News Nvidia Boosts AI Performance With TensorRT

Admin · Oct 17, 2023

Nvidia has released TensorRT support for large language models, including Stable Diffusion, boosting performance by up to 70% in our testing. In other workloads, Nvidia touts up to a 4X improvement in throughput.

Nvidia Boosts AI Performance With TensorRT : Read more

derekullo · Oct 18, 2023

Would it be possible doing a upscale test to see how long it takes to upscale a single image with SwinIR or another upscaler?

Using a 1024x1024 image from Bing AI I am able to upscale it to 8192x8192 using an 8x scale in SwinIR with Stable Diffusion in about 4 minutes using a Geforce 3080 Ti.

I just stumbled upon SwinIR the other day ... had no idea you can add detail so easily!

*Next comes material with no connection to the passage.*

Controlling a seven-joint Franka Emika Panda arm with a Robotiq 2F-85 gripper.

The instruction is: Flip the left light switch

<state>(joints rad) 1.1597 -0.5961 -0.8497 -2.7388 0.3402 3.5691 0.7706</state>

JarredWaltonGPU · Oct 18, 2023

derekullo said:
Would it be possible doing a upscale test to see how long it takes to upscale a single image with SwinIR or another upscaler?

Using a 1024x1024 image from Bing AI I am able to upscale it to 8192x8192 using an 8x scale in SwinIR with Stable Diffusion in about 4 minutes using a Geforce 3080 Ti.

I just stumbled upon SwinIR the other day ... had no idea you can add detail so easily!

I haven't played around much with upscaling, as it tends to be very memory intensive and runs into out of memory errors a lot. I'm not sure what variant of SwinIR you're using, but the "SwinIR_4x" that's part of the base Automatic1111 install isn't doing so hot trying to go from 768x768 to 3072x3072 (4x upscale) with an RTX 2080 Ti. A 2x upscale went relatively quickly, which makes me think this is barely fitting in system+GPU memory and will take forever — I don't even have a progress bar yet! LOL Poking around a bit more, I seem able to do 768x768 to 1920x1920 via a 2.5X upscale without going beyond 8~10 GB of VRAM use.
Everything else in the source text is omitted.